Good news for those of you keeping track: The Time To Waterfall Treasure count on Obsidian’s new first-person action RPG Avowed is lower than any game in recent memory—like, 5 minutes, max. Game starts, ship explodes, and boom: Big waterfall with some treasure behind it.
The TTWT metric is, of course, the ultimate measure of any video game that contains both the concept of waterfalls and the concept of treasure: The length of time it takes for developers to stick an eye-catching water feature in an environment, and then to shove some garbage behind said water feature to reward those players who’ve been compulsively trained to check behind every single waterfall they see. The treasure you get behind a waterfall usually isn’t any good—in Avowed, it’s a simple, unenchanted knife and a short lore note—but that’s not the point: The real satisfaction of waterfall treasure is in closing the loop that happens in the waterfall seeker’s brain, the jump from “Oh shit, a waterfall” to “Yes, the developers put something behind it! This video game universe is my friend!”
I will admit, personally, to being somewhat ambivalent about waterfall treasure, despite obsessively checking behind every single one of the damn things I see. (And despite really enjoying my first few hours with Avowed, which feels like it’s applying real character-build rigor to the typically floaty first-person combat you might normally associate with an Elder Scrolls game, situated within Obsidian’s well-observed Pillars Of Eternity RPG setting.) As someone who enjoys video game rejection, and who doesn’t pet the dog in games, there’s a part of me that genuinely enjoys the idea of developers not indulging my obsessive treasure-hunting instincts, of just sticking a blank wall behind the largely cosmetic torrents of water. (Or, god help me, a small cave without any treasure in it at all.)

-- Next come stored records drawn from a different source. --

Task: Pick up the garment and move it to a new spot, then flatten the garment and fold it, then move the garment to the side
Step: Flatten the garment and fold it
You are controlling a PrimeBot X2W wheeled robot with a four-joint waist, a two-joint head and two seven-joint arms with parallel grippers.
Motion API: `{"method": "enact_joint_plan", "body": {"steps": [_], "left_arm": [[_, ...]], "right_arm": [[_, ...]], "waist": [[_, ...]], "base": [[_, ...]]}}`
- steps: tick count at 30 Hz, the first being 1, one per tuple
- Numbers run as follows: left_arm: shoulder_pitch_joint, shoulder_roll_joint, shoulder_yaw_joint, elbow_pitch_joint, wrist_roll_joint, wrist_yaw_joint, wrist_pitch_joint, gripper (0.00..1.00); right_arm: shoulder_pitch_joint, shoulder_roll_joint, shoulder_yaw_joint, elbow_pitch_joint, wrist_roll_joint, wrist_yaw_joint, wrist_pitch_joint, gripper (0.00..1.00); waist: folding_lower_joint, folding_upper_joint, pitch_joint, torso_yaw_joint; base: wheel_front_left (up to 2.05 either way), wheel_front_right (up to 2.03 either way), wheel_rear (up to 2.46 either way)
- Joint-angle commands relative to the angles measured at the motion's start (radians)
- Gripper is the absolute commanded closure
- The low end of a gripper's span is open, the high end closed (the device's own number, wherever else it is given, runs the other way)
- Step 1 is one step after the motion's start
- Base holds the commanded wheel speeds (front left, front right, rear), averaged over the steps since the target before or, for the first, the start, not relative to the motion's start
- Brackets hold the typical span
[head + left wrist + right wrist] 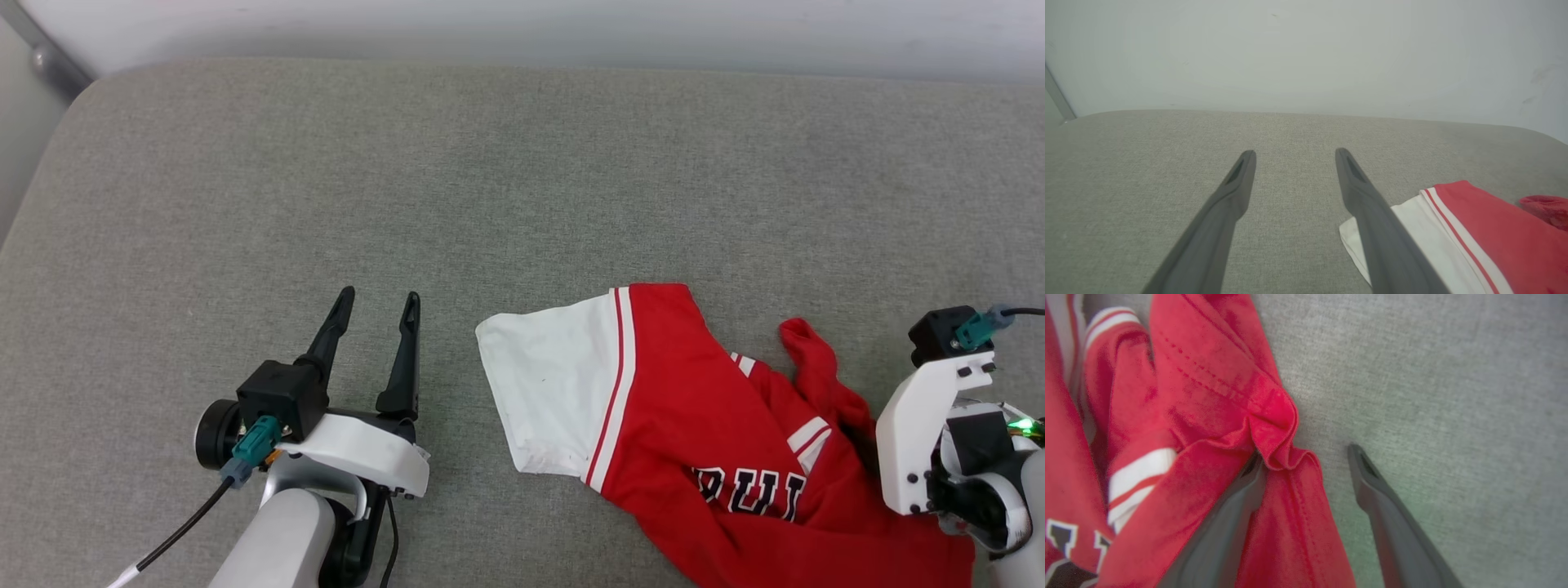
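At my rig over the grey cushion (490, 163), the first step of the job is not yet done: the red-and-white T-shirt (678, 408) lies crumpled at the near right of the head view, nothing lifted; its long axis runs from the white sleeve (547, 384), spread flat toward the middle of the cushion, down and rightward to the bunched red body with dark lettering (751, 490) beside my right arm; the right claw (1306, 451) points down at the shirt's right-hand edge, jaws spread wide and gripping nothing; in its wrist view one finger (1235, 506) has its tip tucked against a raised red fold (1274, 428) while the other stands over bare cushion, so a hemmed strip of red cloth lies between them; the left claw (381, 294) hangs low over the cushion, likewise released and empty, near the sleeve's cuff but apart from it, fingers aimed at the far wall (1306, 49); the shirt lies to its right. I judge the right arm the nearer and better placed; a pinch there ought to catch the fold, though loose cloth may slip from a shallow bite; the left would have to swing right to reach the sleeve.
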Motion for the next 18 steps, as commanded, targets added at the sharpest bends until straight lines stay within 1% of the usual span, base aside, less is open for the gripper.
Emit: {"method": "enact_joint_plan", "body": {"steps": [1,2,3,4,6,8,12,16,18], "left_arm": [[-0.009,-0.004,0.001,0.005,0.004,-0.005,-0.007,0.00],[-0.011,-0.007,0.001,0.008,0.005,-0.004,-0.009,0.00],[-0.010,-0.008,0.002,0.012,0.004,-0.005,-0.009,0.00],[-0.009,-0.010,0.003,0.015,0.004,-0.005,-0.009,0.00],[-0.006,-0.011,0.006,0.021,0.004,-0.005,-0.010,0.00],[-0.002,-0.012,0.008,0.027,0.002,-0.007,-0.011,0.00],[0.008,-0.016,0.010,0.036,0.003,-0.008,-0.013,0.00],[0.022,-0.016,0.013,0.041,0.002,-0.009,-0.014,0.00],[0.028,-0.017,0.013,0.042,0.003,-0.009,-0.015,0.00]], "right_arm": [[0.023,0.008,0.024,0.053,0.010,-0.001,0.034,0.29],[0.030,0.010,0.032,0.073,0.024,-0.001,0.050,0.58],[0.032,0.015,0.043,0.084,0.033,-0.001,0.061,0.82],[0.032,0.015,0.052,0.092,0.046,0.000,0.069,1.00],[0.023,0.010,0.063,0.089,0.064,0.000,0.066,1.00],[-0.003,-0.006,0.067,0.062,0.076,-0.001,0.035,1.00],[-0.070,-0.043,0.060,-0.007,0.054,-0.001,-0.080,1.00],[-0.095,-0.049,0.010,-0.049,0.006,-0.001,-0.196,1.00],[-0.101,-0.040,-0.047,-0.063,-0.023,-0.001,-0.247,1.00]], "waist": [[-0.0001,-0.0001,0.004,0.004],[-0.0001,-0.0001,0.003,0.005],[-0.0001,-0.0001,0.002,0.006],[-0.0001,-0.0001,-0.001,0.005],[-0.0001,-0.0001,-0.008,0.002],[-0.0001,-0.0001,-0.019,-0.002],[-0.0001,-0.0001,-0.046,-0.017],[-0.0001,-0.0001,-0.076,-0.037],[-0.0001,-0.0001,-0.089,-0.046]], "base": [[0.00,0.00,0.00],[0.00,0.00,0.00],[0.00,0.00,0.00],[0.00,0.00,0.00],[0.00,0.00,0.00],[0.00,0.00,0.00],[0.00,0.00,0.00],[0.00,0.00,0.00],[0.00,0.00,0.00]]}}
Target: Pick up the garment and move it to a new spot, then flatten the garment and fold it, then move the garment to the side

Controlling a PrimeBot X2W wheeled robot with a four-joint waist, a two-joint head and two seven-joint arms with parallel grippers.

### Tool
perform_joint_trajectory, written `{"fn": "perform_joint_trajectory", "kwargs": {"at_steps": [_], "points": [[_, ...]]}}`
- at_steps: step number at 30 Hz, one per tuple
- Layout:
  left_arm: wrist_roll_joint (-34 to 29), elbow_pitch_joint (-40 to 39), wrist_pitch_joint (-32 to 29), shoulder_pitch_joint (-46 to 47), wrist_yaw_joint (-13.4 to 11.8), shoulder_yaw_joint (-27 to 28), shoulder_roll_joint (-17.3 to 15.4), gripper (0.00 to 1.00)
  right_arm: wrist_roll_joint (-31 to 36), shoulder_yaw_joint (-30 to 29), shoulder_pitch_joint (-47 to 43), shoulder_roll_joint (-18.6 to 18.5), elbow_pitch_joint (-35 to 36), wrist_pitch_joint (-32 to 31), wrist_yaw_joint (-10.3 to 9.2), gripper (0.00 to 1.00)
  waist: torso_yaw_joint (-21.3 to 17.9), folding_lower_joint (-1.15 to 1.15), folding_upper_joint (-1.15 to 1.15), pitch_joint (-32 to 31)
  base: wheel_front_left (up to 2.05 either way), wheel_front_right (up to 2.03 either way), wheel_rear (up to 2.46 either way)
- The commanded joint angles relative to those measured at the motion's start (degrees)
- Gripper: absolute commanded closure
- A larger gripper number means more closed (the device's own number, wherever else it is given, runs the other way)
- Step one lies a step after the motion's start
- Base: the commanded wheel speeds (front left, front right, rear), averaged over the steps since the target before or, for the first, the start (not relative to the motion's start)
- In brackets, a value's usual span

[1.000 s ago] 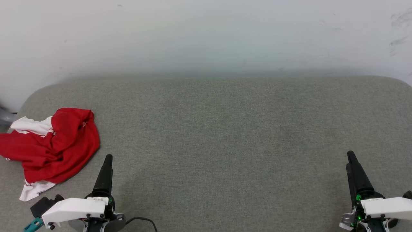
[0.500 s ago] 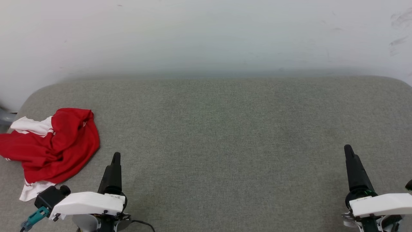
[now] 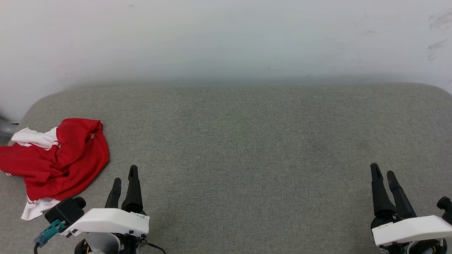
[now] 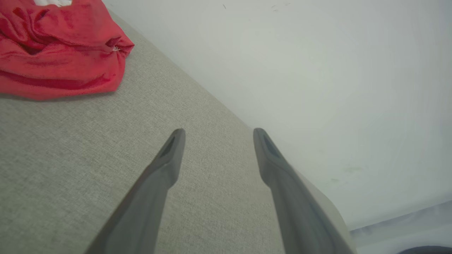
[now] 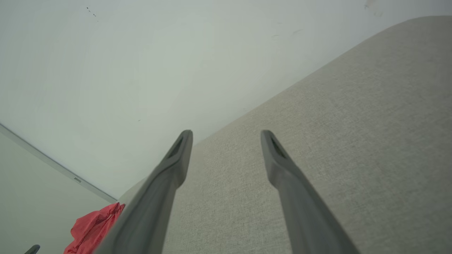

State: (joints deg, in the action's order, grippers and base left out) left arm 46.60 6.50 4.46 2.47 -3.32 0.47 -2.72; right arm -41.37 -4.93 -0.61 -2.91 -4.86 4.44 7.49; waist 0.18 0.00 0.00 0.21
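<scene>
Wall: A plain pale wall [image 3: 226,35] rose behind everything, with faint scuff marks at its upper right.
Surface: A wide grey fabric-covered surface [image 3: 247,141] with rounded far corners stretched across the head view.
Garment: The red garment [image 3: 60,158] with white sleeve parts lay crumpled in a heap at the far left of the surface, close to its left edge. It sat at the upper left of the left wrist view [image 4: 60,53] and as a small red patch at the lower left of the right wrist view [image 5: 93,227].
Left tool: The left tool [image 3: 124,174] hovered low at the left, fingers apart and empty, just beside the garment but not touching it.
Right tool: The right tool [image 3: 382,169] hovered at the lower right, fingers apart and empty, well apart from the garment.
In the way: Bare grey fabric lay between the left tool and the garment.
Small things: A grey object [image 3: 5,128] poked in at the left edge behind the garment. A teal connector [image 3: 49,233] hung at the left wrist.
Change: A second earlier each tool showed one finger edge-on. Both wrists had since rolled, showing two fingers each. The garment had not moved.
</scene>
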Motion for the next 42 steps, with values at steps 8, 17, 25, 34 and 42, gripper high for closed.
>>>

I do appreciate Avowed front-loading stuff like this early, though: Figuring out where a game stands on waterfall treasure—which means, in a less glib sense, also figuring out how much the developers generally want you to push at the boundaries of their game world in order to discover secrets, optional content, and even whole plot branches and levels—is a major part of getting in tune with a title’s exploration ethos. (Taken to its extreme in, say, the original Dark Souls—one of the most waterfall treasure games of all time—where From Software hid a whole secret area behind two fake walls in an out-of-the-way little treasure room. It’d be impossible to find… if the game hadn’t already trained players to seek obscurity in every cranny.) Sticking a waterfall in the game’s opening minutes—but not putting anything especially great behind it—lets me know that Avowed probably isn’t going to try to break my brain when it comes to environmental navigation, but will generally reward me for taking an interest in its world. (See also a few minutes later, when it pulls another classic video game exploration “puzzle,” hiding one of its gently glowing chests behind a secret tunnel between an empty room, and a locked one.) Both design extremes, between “Obscure, brain-melting secrets everywhere,” and “follow the glowing line with no variations” have their merits, but the key is for them to be applied consistently: There are few bummers bigger than getting 20 hours into a video game only to find that it’s suddenly become a dense web of secrets, after training you to be a less diligent hunter.
All of which feels of a piece with the little I’ve experienced of Avowed so far, which feels more streamlined than the top-down Pillars games, but not to the point of simply being a slick on-rails experience. (Something I struggled with in Obsidian’s last big first-person RPG, The Outer Worlds, which felt like it wanted to be huge and obscure, but often felt like there wasn’t time and energy to fill out its sci-fi universe with secrets or meaningful story branches.) I’m ready for something that goes down smooth without insulting either my intellectual or my emotional intelligence, and starting the game off with a little waterfall treasure, as a treat, is a good way to know roughly where Avowed stands.